Eu sei que de todos os tempos houve nas opposições essas demasias de palavra, e mesmo, na occasião a que o nobre presidente do conselho se referiu ha pouco com insistencia, quando as situações politicas se creavam e modificavam apenas com os elementos de um só partido politico, quando o grupo a que s. exa. pertence esteve afastado do poder durante annos successivos, mesmo então houve demasias de palavra. Póde não tel-as tido o sr. presidente de conselho de ministros, creio mesmo que as não teve, e que acceitou, com a complacencia que lhe inspirava o respeito pelo exercicio de attribuiçues, que não discutia, os factos a que se referiu; mas se s. exa. assim procedeu, outros, e tambem estadistas de grande elevação de espirito e de grande competencia, procederam de outro modo. Nem todos fizemos o mesmo; e eu proprio me lembro de ouvir a phrase de que em Portugal havia dois reis - dois como em Sião, e de gostar de a ouvir.

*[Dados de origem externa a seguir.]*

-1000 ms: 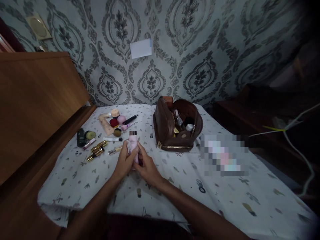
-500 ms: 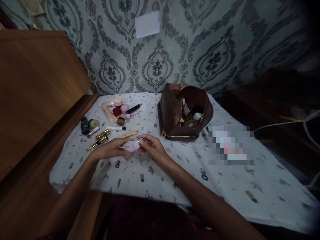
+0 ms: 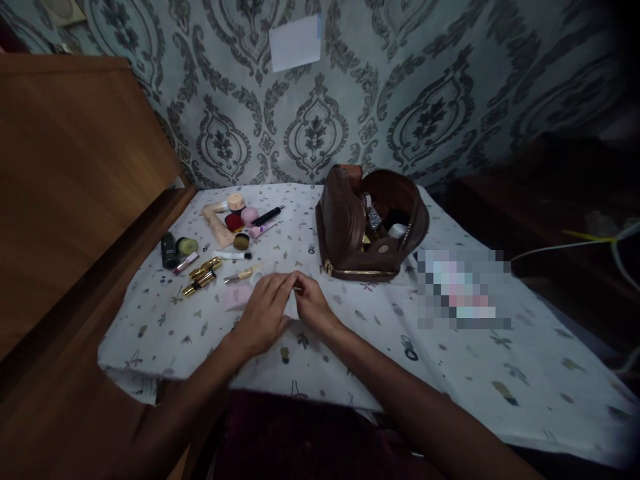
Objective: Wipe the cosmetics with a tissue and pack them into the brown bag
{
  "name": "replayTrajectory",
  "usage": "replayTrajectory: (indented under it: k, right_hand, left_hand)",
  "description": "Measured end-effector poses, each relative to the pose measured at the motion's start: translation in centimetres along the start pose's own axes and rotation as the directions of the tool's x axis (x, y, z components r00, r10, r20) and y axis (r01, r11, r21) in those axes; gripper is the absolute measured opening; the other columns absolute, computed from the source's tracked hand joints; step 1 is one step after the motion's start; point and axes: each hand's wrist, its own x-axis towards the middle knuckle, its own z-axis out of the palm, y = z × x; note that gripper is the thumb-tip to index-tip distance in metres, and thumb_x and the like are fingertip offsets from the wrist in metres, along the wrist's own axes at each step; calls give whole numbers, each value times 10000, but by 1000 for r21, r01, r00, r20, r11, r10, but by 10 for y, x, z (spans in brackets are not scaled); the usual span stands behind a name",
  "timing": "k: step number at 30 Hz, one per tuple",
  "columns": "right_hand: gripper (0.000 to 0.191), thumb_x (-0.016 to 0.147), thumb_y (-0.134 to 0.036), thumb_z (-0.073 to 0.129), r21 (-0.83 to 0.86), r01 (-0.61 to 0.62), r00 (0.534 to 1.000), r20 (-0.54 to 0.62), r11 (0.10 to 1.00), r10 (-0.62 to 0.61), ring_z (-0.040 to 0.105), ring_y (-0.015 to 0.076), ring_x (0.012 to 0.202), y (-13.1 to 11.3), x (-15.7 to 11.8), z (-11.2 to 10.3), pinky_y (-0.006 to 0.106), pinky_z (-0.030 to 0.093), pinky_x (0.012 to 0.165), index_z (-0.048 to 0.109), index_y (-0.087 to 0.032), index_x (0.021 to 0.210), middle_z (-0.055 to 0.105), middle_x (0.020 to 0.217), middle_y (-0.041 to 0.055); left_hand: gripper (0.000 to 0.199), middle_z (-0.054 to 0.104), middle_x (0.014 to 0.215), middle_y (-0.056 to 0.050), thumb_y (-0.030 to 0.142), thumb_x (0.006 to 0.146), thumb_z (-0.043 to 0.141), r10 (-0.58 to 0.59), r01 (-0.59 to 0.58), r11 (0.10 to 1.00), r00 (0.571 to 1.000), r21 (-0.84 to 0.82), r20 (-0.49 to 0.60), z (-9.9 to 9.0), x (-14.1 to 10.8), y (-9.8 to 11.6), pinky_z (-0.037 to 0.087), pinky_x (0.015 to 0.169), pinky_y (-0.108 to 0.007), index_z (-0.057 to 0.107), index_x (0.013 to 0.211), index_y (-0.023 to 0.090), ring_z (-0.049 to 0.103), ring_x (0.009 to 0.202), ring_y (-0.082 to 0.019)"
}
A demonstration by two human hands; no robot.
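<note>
My left hand (image 3: 264,315) is closed, back upward, its fingers together and reaching to the right. My right hand (image 3: 315,308) meets it fingertip to fingertip in a pinch. A white patch shows between the two hands; what they hold is mostly hidden. Just left of my left hand, a pale pink item (image 3: 237,297) lies on the cloth. Behind that is a slim beige tube (image 3: 243,274). Gold lipstick-like tubes (image 3: 200,283) lie further left.
An open brown cosmetic bag (image 3: 345,227) with several items inside stands at the back right. More cosmetics, among them a beige squeeze tube (image 3: 219,227) and a dark green bottle (image 3: 169,251), lie at back left. A wooden panel (image 3: 85,167) borders the left side.
My left hand has moved right and turned over to meet my right hand. The pink container that showed between my fingers is no longer visible there. The slim beige tube shows more fully.
</note>
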Motion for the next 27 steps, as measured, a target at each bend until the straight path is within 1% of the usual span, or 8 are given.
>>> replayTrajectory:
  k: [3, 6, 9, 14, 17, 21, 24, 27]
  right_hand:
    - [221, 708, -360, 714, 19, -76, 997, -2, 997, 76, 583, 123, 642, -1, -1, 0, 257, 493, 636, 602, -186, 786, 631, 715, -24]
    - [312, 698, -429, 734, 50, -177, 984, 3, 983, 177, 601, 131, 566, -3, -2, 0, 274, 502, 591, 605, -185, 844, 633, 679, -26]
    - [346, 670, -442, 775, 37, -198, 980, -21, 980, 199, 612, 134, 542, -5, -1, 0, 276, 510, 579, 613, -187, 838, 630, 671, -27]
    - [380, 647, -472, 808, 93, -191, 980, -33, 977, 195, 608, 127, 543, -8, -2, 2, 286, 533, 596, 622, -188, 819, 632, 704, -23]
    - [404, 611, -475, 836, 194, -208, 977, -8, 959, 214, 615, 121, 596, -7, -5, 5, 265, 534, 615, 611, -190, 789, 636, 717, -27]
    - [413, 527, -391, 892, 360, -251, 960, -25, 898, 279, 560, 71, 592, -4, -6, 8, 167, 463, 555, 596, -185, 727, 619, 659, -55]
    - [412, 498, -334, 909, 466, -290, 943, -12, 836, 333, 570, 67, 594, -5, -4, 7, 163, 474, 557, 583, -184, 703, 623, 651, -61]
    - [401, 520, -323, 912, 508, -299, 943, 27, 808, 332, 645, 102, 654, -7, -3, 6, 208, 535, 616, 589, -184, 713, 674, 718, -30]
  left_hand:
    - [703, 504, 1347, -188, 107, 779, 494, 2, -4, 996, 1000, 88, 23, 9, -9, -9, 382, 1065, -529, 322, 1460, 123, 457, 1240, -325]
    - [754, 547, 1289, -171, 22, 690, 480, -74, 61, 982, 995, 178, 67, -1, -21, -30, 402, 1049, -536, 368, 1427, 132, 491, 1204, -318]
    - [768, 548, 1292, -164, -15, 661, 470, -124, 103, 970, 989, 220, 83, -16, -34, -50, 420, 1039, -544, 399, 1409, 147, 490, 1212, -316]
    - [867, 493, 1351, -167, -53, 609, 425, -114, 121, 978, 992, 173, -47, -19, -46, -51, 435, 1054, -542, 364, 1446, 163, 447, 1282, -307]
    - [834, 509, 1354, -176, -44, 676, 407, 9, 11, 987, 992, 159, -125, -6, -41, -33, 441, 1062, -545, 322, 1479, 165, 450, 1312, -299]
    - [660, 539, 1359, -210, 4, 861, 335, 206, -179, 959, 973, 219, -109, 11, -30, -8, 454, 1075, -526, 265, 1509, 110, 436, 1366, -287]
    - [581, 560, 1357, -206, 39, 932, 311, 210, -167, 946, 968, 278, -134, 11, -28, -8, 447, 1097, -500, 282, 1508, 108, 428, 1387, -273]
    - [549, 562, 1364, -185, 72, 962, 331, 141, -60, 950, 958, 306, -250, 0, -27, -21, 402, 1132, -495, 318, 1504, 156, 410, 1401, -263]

(Á parte do sr. marquez de Valladas.)

É verdade; a allusão era dirigida ao sr. duque de Loulé. A opposição suspeitou s. exa. de querer constituir um governo pessoal. Era infundada a suspeita, mas infelizmente nós estamos em um paiz de suspeitas.

E porque o estâmos, é que insisto em dizer e repito, que acho altamente inconveniente aggravar essas suspeitas com factos que não encontrem uma explicação plausivel. Oxalá que tudo se podesse restaurar, exclamou o sr. presidente de conselho. É verdade, e oxalá que nunca se tentasse restaurar aquillo cuja restauração se não justifica, e n'este caso estão estas restaurações de ministerios, cuja formação não é uma perfeita resultante do jogo regular do nosso mechanismo constitucional.

Sr. presidente, jurando nas palavras dos homens publicos mais auctorisados d'esta terra, eu vejo que as condições do nosso paiz são relativamente vantajosas; confiando nas promessas de todos os governos deviamos ver de ha muito equilibrada no orçamento a receita com a despeza, e adiantada a nossa regeneração economica; mas em vez d'isso o que vemos?

Um deficit permanente, uma administração desorganisada, é liquidadas, como já aqui se disse, as prosperidades de cinco annos por dois grandes emprestimos para a consolidação da divida fluctuante.

Se eu agora interrompesse este discurso, discurso não, estas considerações (não se fazem discursos achando-se a camara na frieza em que está); se eu interrompesse estas considerações e intercalasse n'ellas um parenthesis pedindo ao sr. presidente do conselho que me dissesse, em um áparte que fosse, que reformas legou ao paiz no largo periodo da sua ultima administração, bem embaraçado se encontraria s. exa. para me responder, a não ser com a concisa resposta: «tratei de armar o exercito».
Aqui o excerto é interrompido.